Ironically, that person was my father. He has been married to my stepmother for over 25 years, but there were about 10 years before that when it was just me and my dad. It was a win. I remember thinking, “I am so lucky.” We had a special kind of friendship: I came along to dinner and dates. He took me to concerts. We’d go on road trips. I didn’t have a strong idea of how to play a mom—my mom was in my life, but not on a daily basis. I came into it without an idea of how moms “should act” or how it “should be.” I came in thinking of my friendship with my dad–that was my model.
Gilmore Girls allowed Lorelai a sexuality that a lot of TV parents don’t have. Her relationships didn’t always work out, and she showed a lot of vulnerability and humanity in those moments…
I think of these characters as being somewhat real. Lorelai was a young girl when she had a child, and didn’t really get to be a teenager, because she had to grow up real fast. I used to think that if you didn’t get to experience your teenage years, you might circle back to them a couple of times. There was a part of her that—not in the greatest way, but not in the worst way—got stuck there and was still like, “Hey guys! Let’s go to the game! It’s Friday night!” or whatever. She still had that energy, and was like, “What? I had to check out for 15 years to raise this kid, but I’m ready to have a good time now!”

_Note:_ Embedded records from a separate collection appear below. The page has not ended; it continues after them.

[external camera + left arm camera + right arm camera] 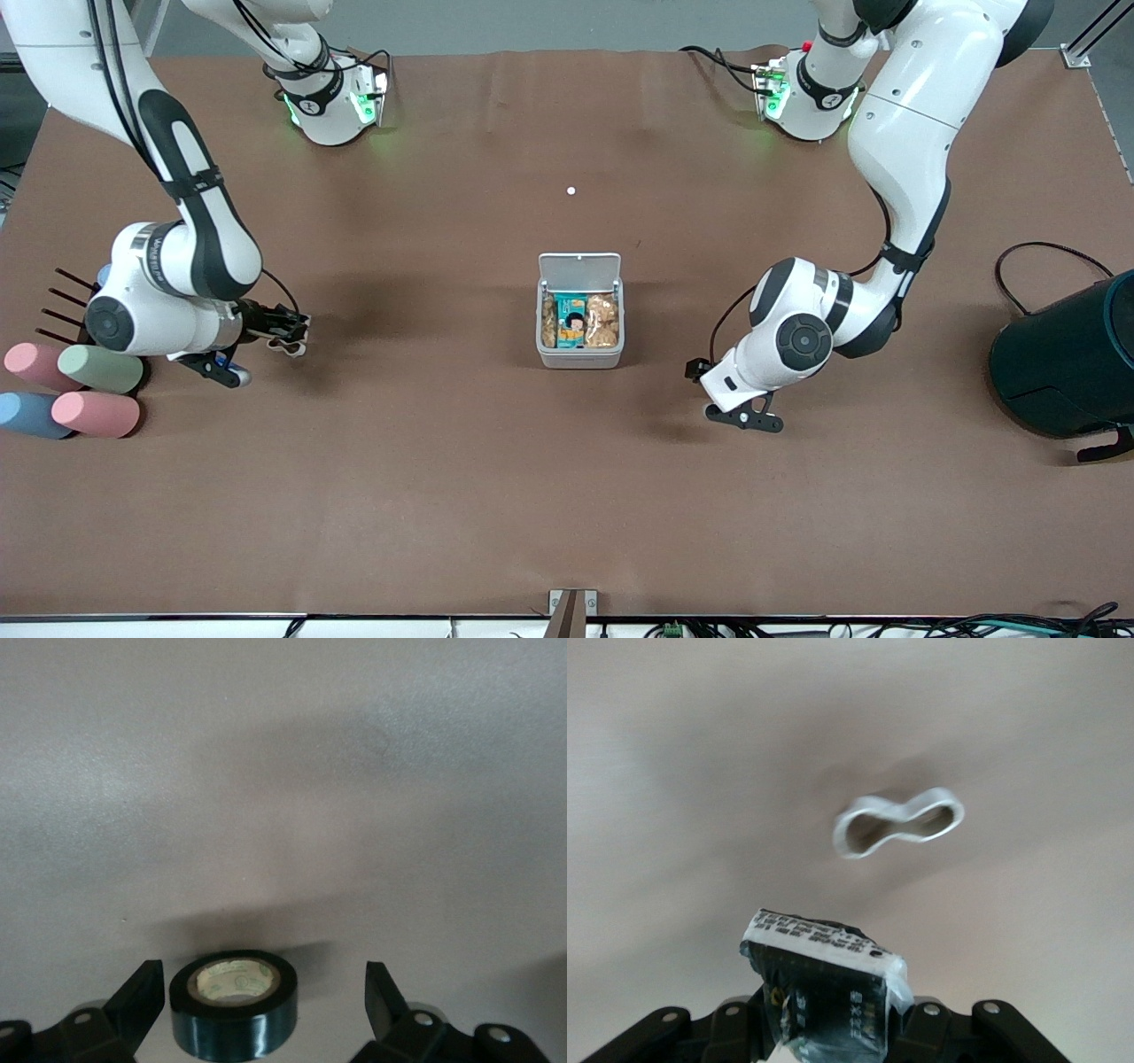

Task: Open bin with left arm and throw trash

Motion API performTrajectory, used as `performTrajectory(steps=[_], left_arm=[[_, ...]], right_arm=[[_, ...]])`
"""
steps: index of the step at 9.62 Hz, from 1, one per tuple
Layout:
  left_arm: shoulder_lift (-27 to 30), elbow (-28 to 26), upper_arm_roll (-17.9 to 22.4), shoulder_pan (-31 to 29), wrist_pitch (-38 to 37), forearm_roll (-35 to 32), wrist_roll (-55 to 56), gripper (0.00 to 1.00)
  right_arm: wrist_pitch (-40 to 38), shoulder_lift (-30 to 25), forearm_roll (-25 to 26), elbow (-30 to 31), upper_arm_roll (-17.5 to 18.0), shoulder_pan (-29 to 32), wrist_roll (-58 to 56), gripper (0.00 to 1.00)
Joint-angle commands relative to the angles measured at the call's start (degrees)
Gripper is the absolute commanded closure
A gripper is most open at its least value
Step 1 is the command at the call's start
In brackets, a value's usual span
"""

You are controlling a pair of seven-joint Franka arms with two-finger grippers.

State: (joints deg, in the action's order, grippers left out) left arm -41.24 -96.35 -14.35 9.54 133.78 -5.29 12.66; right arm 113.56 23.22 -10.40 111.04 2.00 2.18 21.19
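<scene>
the brown table (443, 496) carries everything, with the bin (580, 335) near its middle as the landmark. toward the left arm's end of the table from the bin sits a big dark-teal round container (1067, 363), and toward the right arm's end lie four pastel cylinders (75, 390). the left arm (895, 159) reaches down beside the bin on its own end, and the right arm (177, 221) comes down well apart from the bin at the other end.

the bin is a small light-grey box with its white lid (580, 267) swung up and open, and snack packets show inside. the left gripper (749, 416) sits low at the table, a little nearer the front camera than the bin, its fingers spread wide with the black tape ring (234, 1004) standing loose between them. the right gripper (288, 335) is clamped on the crumpled black wrapper (824, 979), over the table; the thin white loop (899, 824) lies on the table just beside it. a tiny white dot (570, 190) lies farther from the front camera than the bin.
</scene>
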Motion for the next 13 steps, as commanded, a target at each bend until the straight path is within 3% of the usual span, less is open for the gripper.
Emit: performTrajectory(steps=[1, 3, 5, 6, 7, 10, 13], left_arm=[[0.8, -2.6, 0.1, -0.1, 1.8, -0.9, 0.3, 0.0], [0.8, -3.5, 0.2, -0.2, 1.8, -0.9, 0.1, 0.03], [1.0, -3.4, 0.1, -0.6, 1.8, -0.9, 0.1, 0.71], [1.2, -3.4, 0.1, -0.7, 1.8, -0.9, 0.3, 0.94], [1.2, -3.3, 0.1, -0.7, 1.7, -0.9, 0.5, 1.0], [1.5, -3.1, 0.1, -0.7, 1.6, -0.9, 0.5, 1.0], [5.4, -2.4, -0.4, -0.4, -0.1, -0.9, 0.6, 1.0]], right_arm=[[-4.2, -2.9, -2.4, -3.7, 0.3, -5.4, 11.5, 1.0], [-6.2, -2.8, -7.1, -12.1, 0.6, -13.8, 24.5, 1.0], [-5.7, -1.6, -9.5, -20.8, 0.5, -23.9, 34.5, 1.0], [-5.3, 0.5, -9.5, -23.8, 0.5, -27.6, 36.7, 1.0], [-3.1, 3.2, -9.3, -27.4, 0.5, -31.3, 40.0, 0.99], [6.3, 6.8, -8.6, -28.6, 0.4, -39.4, 42.7, 0.98], [10.1, 10.3, -8.4, -28.7, 0.4, -41.2, 42.4, 0.93]])
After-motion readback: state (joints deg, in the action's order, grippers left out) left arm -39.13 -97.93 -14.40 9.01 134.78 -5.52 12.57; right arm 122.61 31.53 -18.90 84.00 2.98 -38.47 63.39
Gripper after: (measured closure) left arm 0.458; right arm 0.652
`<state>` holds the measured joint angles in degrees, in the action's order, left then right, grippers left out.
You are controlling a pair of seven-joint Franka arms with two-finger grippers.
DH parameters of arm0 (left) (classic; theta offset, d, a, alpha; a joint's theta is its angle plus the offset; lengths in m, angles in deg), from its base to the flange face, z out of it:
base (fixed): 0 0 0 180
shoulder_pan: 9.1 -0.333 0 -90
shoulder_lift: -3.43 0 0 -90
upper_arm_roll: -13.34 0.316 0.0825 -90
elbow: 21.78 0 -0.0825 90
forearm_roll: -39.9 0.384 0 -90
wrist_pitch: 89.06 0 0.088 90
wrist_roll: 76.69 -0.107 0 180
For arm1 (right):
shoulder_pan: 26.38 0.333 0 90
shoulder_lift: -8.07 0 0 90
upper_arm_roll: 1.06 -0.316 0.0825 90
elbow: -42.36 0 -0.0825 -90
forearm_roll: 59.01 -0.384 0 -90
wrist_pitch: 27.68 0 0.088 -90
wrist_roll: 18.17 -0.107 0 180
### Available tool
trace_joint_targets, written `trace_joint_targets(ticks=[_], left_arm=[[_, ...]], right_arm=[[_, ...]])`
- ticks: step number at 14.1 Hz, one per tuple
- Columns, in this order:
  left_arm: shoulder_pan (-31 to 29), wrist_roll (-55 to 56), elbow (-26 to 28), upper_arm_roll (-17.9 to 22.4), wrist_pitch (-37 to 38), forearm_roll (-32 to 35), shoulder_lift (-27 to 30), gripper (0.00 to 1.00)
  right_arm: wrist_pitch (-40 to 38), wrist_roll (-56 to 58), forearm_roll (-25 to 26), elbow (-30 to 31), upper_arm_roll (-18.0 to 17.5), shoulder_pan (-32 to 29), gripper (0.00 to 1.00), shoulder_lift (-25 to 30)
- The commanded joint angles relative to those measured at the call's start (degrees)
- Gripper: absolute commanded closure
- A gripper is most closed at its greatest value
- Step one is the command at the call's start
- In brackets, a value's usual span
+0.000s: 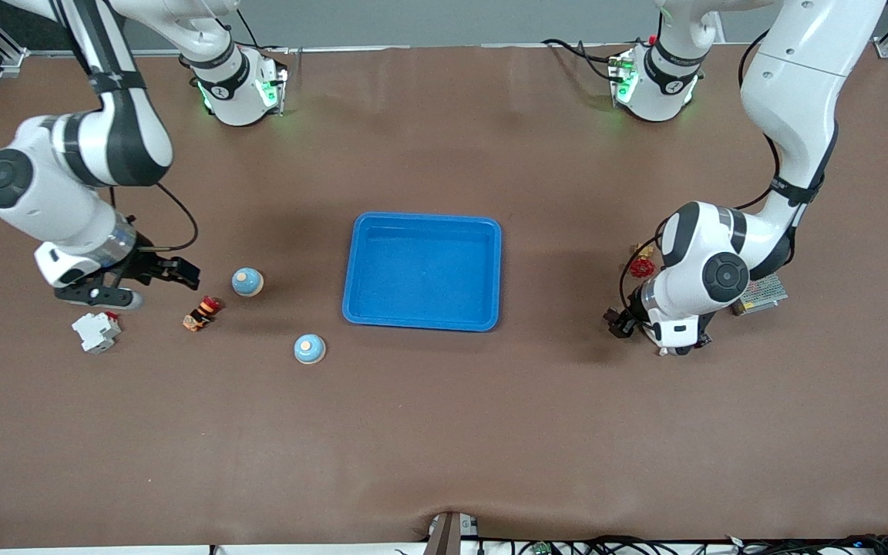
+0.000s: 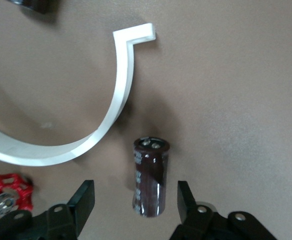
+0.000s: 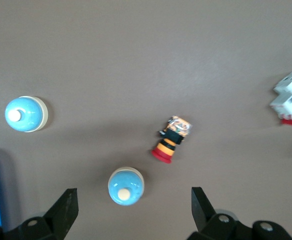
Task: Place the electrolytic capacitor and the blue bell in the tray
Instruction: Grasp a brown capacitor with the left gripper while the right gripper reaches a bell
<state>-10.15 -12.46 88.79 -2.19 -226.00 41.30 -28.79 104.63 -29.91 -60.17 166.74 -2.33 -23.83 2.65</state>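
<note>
Front view: the blue tray (image 1: 422, 271) sits mid-frame with nothing in it. At lower left lie two blue bells (image 1: 247, 282) (image 1: 310, 348), a red-and-orange button switch (image 1: 203, 314) and a white breaker (image 1: 96, 331); the right gripper (image 1: 153, 271) hangs over them. At right the left gripper (image 1: 629, 317) is low by a red valve handle (image 1: 644, 267).

Left wrist view: the electrolytic capacitor (image 2: 150, 176) lies between the parted fingers (image 2: 84, 199), untouched; a white curved strip (image 2: 111, 110) arcs at upper left.

Right wrist view: the fingers (image 3: 66, 207) are spread wide, gripping nothing, with one bell between them.
</note>
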Motion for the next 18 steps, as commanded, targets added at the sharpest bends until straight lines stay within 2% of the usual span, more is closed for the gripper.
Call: trace_joint_targets(ticks=[1, 3, 5, 7, 10, 14, 18], left_arm=[[-0.2, 1.4, -1.6, -0.2, -1.5, 1.4, -2.0, 0.27], [0.0, 1.4, -1.9, -0.2, -1.6, 1.5, -2.6, 0.33], [-0.1, 0.3, -2.3, -0.2, -1.6, 1.6, -3.3, 0.44], [0.1, 0.2, -2.4, -0.1, -1.6, 1.6, -3.5, 0.63], [0.4, 0.6, -2.8, -0.2, -1.3, 1.6, -3.1, 1.0], [1.0, 1.0, -4.3, -0.9, 1.4, 1.6, -1.1, 1.0], [6.5, 3.9, -6.9, -0.9, 9.6, 1.5, 2.2, 1.0]], right_arm=[[5.7, -5.1, -0.5, 4.4, -0.1, 3.0, 0.0, -1.1], [9.8, -5.5, -0.5, 6.0, -0.1, 3.8, 0.0, -3.5], [11.7, -5.4, -0.5, 7.3, -0.1, 4.4, 0.0, -5.2], [14.5, -5.4, -0.4, 9.1, -0.1, 4.7, 0.0, -6.4], [20.5, -5.3, -0.4, 12.2, -0.1, 4.7, 0.0, -8.4], [22.7, -5.3, -0.4, 13.2, -0.1, 5.0, 0.0, -10.8], [25.2, -5.3, -0.4, 13.3, -0.1, 5.1, 0.0, -12.9]])
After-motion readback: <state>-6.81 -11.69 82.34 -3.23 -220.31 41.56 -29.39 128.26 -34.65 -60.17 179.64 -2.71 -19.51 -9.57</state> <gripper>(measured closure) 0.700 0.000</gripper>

It can feel frustrating when your parent seems to have lost the memory of what it’s like to be your age. Frankly, you [as a parent] can relate, as well as you possibly can, to what it was like to be a teenager, but you forget. You get older and you see things through a different lens and you forget how new everything is in adolescence: having your first connection to somebody, falling in love, and what an incredibly big deal it is when it first happens. I think a character like Lorelai never got too far away from that. And, that could be frustrating. The show opens with a guy flirting with us [Lorelai and Rory] both, and that was always sort of the thing: “They’re so close, isn’t that going to step on Rory’s toes once in a while?”